Work required -> Your task is to filter the data below down to the lines holding "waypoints".

Data extracted from a collection:
____________

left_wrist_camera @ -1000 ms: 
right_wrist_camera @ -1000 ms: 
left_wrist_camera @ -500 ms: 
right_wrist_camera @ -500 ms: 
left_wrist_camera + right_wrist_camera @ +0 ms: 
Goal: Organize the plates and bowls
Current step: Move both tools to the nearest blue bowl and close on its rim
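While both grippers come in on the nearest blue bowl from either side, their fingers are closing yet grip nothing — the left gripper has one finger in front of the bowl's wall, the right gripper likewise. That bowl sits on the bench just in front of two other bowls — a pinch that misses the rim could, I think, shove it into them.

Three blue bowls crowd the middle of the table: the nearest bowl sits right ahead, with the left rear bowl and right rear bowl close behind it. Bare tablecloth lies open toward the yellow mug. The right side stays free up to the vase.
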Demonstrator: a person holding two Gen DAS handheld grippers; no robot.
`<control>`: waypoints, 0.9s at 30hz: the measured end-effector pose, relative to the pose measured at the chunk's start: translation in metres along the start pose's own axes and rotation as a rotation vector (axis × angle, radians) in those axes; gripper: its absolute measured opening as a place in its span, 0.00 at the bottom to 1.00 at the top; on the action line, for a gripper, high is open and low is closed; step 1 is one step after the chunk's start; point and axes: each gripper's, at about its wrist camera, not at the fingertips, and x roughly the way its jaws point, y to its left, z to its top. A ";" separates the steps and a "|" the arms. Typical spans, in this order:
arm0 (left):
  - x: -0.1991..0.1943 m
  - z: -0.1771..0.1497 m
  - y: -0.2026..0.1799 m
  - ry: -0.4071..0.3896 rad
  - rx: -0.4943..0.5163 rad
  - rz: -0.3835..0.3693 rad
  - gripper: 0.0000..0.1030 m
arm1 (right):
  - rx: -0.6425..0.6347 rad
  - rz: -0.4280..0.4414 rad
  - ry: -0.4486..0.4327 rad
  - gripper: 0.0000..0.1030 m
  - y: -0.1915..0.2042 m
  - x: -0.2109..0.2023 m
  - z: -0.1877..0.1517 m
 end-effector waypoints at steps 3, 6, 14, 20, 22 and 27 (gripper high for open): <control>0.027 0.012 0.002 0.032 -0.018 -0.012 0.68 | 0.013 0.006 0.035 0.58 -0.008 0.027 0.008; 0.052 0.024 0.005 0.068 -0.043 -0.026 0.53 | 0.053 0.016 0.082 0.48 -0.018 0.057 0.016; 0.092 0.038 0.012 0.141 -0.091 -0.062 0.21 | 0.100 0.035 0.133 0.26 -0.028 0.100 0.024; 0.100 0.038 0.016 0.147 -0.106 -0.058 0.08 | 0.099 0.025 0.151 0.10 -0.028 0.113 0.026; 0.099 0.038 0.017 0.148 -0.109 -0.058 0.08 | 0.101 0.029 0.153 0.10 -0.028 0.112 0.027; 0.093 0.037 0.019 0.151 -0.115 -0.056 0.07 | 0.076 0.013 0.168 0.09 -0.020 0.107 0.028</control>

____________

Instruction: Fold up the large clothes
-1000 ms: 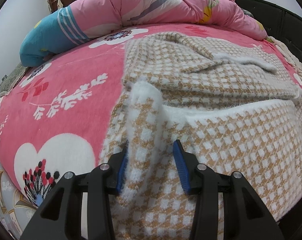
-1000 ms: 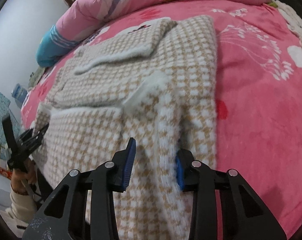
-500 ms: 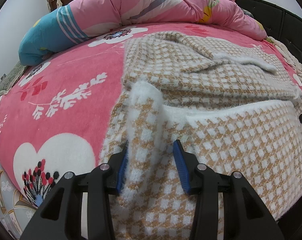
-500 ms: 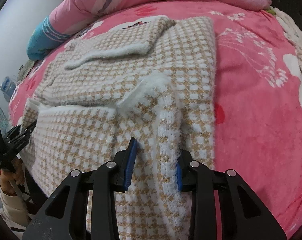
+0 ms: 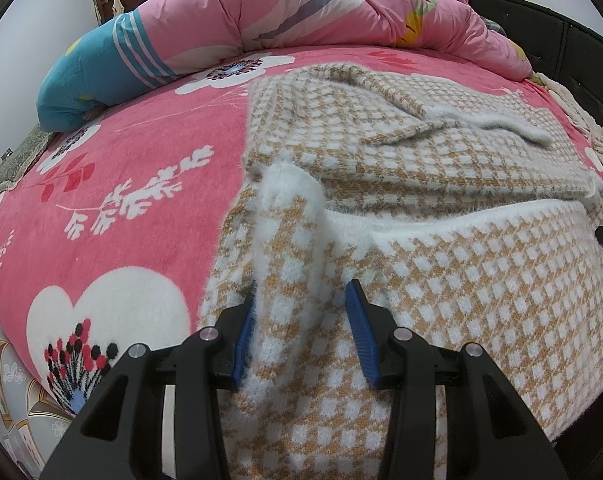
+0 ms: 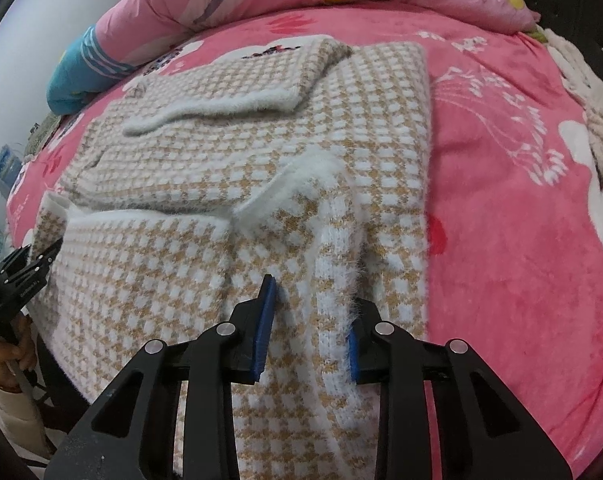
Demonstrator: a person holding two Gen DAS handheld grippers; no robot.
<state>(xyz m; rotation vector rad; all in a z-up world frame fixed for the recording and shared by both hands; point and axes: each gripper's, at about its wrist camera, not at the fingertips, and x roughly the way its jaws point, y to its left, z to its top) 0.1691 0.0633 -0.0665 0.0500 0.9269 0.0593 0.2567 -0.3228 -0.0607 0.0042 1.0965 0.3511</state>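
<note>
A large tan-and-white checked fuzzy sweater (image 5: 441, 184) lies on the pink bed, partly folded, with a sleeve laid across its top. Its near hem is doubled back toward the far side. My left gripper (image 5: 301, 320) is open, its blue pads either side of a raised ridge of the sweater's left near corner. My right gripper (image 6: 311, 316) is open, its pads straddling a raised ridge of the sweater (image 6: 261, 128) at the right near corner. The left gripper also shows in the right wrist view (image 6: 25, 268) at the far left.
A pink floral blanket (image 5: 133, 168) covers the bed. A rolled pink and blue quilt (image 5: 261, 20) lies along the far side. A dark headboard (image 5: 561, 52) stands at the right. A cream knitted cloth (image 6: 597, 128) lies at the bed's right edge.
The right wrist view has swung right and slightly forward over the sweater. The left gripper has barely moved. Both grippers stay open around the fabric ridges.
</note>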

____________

Result below ->
`<control>`: waypoints, 0.9s at 30hz: the measured end-effector pose, relative to the pose measured at the chunk's start: translation in metres along the start pose's own axes and rotation as a rotation vector (axis × angle, radians) in those axes; gripper: its absolute measured opening as a place in its span, 0.00 at the bottom to 1.00 at the top; on the action line, for a gripper, high is open and low is closed; step 1 is one step after the chunk's start; point and axes: each gripper's, at about its wrist camera, not at the fingertips, and x roughly the way its jaws point, y to its left, z to its top. A ";" separates the steps and a "|" the arms. Typical spans, in this order:
 end-effector waypoints at steps 3, 6, 14, 20, 22 and 27 (gripper high for open): <control>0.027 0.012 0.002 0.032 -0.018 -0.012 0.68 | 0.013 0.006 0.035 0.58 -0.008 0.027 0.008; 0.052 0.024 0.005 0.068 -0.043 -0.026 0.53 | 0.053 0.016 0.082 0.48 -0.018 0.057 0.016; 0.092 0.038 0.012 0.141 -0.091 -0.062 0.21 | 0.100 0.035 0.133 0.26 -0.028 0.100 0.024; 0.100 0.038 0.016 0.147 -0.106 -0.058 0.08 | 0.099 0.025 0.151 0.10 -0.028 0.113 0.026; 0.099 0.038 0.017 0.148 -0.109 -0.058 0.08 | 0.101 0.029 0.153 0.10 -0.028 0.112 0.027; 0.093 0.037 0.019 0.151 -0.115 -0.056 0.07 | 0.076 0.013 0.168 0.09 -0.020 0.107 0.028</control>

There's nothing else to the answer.